→ **Requirement**
Pick out each line below containing "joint".

→ **Dataset excerpts**
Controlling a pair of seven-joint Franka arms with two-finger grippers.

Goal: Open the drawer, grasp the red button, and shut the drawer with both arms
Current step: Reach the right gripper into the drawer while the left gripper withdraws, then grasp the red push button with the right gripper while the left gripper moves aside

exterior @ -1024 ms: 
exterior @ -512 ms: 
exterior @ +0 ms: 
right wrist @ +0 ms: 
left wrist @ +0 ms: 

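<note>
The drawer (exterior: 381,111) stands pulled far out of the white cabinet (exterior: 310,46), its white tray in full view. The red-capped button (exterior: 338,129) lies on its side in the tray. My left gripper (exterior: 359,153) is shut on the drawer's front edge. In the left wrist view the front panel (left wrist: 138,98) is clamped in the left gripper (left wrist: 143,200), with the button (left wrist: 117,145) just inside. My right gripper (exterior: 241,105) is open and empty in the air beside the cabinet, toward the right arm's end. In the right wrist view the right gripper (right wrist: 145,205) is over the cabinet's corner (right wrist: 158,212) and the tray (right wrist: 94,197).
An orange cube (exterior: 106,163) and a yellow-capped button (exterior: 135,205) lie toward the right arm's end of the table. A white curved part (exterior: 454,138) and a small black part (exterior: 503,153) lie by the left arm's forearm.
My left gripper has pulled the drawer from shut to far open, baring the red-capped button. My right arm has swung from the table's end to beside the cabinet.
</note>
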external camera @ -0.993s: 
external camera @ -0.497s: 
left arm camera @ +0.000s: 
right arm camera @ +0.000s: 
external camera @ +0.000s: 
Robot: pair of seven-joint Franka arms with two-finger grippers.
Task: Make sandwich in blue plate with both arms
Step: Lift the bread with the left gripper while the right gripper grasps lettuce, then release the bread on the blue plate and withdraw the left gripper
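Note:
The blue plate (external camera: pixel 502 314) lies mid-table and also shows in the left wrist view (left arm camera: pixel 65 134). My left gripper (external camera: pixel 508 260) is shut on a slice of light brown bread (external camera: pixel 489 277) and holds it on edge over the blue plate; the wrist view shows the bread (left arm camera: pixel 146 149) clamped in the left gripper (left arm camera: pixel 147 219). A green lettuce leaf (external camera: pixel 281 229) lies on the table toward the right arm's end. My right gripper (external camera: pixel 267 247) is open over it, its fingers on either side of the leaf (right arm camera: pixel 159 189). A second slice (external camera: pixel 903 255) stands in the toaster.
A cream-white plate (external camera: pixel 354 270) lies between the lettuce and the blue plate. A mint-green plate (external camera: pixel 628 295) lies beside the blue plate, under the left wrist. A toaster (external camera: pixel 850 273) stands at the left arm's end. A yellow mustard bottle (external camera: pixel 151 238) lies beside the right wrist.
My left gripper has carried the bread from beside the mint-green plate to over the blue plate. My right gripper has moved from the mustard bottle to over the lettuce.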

→ **Final answer**
Controlling a pair of seven-joint Franka arms with two-finger grippers.
Robot: pair of seven-joint Franka arms with two-finger grippers.

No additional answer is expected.